EXERCISE AIM:
Copy exactly the lines from the start of the data below through the one that carries "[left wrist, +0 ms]", and only those.

SUPPLIED MATERIAL:

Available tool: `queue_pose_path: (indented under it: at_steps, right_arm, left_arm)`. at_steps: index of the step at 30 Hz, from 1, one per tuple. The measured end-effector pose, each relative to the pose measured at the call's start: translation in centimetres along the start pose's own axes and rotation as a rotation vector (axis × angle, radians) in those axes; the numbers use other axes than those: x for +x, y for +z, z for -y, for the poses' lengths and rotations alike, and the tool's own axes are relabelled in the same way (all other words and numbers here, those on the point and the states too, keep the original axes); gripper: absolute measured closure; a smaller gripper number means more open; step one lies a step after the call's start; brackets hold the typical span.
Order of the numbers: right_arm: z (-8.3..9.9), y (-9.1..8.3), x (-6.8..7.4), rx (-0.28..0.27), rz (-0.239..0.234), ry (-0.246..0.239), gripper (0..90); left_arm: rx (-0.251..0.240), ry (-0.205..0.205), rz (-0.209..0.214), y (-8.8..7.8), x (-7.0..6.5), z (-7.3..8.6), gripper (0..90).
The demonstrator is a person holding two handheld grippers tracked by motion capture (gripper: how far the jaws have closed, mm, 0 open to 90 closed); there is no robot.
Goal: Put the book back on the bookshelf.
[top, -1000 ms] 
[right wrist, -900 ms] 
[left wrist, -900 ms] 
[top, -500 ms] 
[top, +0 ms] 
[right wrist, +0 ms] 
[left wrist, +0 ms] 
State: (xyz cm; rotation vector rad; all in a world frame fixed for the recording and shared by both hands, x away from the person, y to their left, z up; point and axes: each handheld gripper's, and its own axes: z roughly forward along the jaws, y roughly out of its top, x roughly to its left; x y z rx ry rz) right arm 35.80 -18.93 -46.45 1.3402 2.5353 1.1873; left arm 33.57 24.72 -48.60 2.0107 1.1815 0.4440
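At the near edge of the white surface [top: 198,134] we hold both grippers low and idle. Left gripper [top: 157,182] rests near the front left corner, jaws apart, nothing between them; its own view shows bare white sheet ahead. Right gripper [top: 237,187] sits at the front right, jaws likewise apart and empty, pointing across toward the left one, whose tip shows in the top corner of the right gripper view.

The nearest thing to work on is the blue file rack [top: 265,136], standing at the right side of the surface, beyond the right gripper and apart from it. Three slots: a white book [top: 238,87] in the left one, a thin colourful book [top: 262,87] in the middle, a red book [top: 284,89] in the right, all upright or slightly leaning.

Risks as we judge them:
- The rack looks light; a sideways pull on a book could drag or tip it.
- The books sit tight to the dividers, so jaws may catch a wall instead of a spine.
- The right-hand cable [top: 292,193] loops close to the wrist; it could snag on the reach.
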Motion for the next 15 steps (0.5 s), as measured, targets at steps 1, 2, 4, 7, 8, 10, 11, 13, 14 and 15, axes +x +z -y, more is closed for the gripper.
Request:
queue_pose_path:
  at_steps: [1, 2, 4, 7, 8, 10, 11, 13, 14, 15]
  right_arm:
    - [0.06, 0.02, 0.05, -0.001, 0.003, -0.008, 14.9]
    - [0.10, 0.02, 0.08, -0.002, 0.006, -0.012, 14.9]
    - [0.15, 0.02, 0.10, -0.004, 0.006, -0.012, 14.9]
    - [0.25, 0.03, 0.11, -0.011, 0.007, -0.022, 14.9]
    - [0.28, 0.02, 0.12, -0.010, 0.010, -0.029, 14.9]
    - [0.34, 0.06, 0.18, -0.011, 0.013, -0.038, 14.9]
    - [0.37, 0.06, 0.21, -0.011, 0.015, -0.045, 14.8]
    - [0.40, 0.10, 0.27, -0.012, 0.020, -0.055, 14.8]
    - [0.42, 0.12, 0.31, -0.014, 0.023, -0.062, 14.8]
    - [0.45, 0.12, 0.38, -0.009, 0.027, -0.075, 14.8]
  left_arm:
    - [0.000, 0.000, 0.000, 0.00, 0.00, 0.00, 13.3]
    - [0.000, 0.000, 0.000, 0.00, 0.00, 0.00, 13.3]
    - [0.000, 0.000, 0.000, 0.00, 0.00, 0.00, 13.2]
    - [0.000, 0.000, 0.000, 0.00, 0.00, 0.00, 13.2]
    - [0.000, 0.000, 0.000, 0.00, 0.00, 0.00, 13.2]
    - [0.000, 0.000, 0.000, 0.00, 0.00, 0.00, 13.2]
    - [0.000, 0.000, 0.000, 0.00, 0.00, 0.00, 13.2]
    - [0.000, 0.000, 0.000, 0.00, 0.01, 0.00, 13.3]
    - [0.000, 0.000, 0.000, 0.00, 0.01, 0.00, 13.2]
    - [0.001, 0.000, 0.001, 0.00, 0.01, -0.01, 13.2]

RESPONSE TO THE TASK:
Available tool: `queue_pose_path: (indented under it: at_steps, right_arm, left_arm)`. at_steps: index of the step at 30 Hz, from 1, one per tuple. The measured end-effector pose, each relative to the pose measured at the call's start: translation in centimetres along the start pose's own axes and rotation as a rotation vector (axis × angle, radians) in those axes; the numbers use other axes than those: x for +x, y for +z, z for -y, for the poses' lengths and rotations alike, and the tool's own axes are relabelled in the same way (all other words and numbers here, those on the point and the states too, keep the original axes); gripper: absolute measured closure; a smaller gripper number means more open; step one lies a step after the call's start; brackets hold the typical span.
Order of the numbers: right_arm: z (-8.3..9.9), y (-9.1..8.3), x (-6.8..7.4), rx (-0.28..0.27), rz (-0.239..0.234), ry (-0.246..0.239), gripper (0..90); left_arm: rx (-0.251..0.240), ry (-0.205..0.205), rz (-0.209..0.214), y (-8.8..7.8), x (-7.0..6.5), z (-7.3..8.6), gripper (0..90).
The demonstrator is a person holding two handheld grippers tracked by motion capture (gripper: how far the jaws have closed, mm, 0 open to 90 closed); there is no robot.
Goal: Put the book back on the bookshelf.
[top, -1000 ms] 
[right wrist, -900 ms] 
[left wrist, -900 ms] 
[top, -500 ms] 
[top, +0 ms] 
[right wrist, +0 ms] 
[left wrist, +0 ms] 

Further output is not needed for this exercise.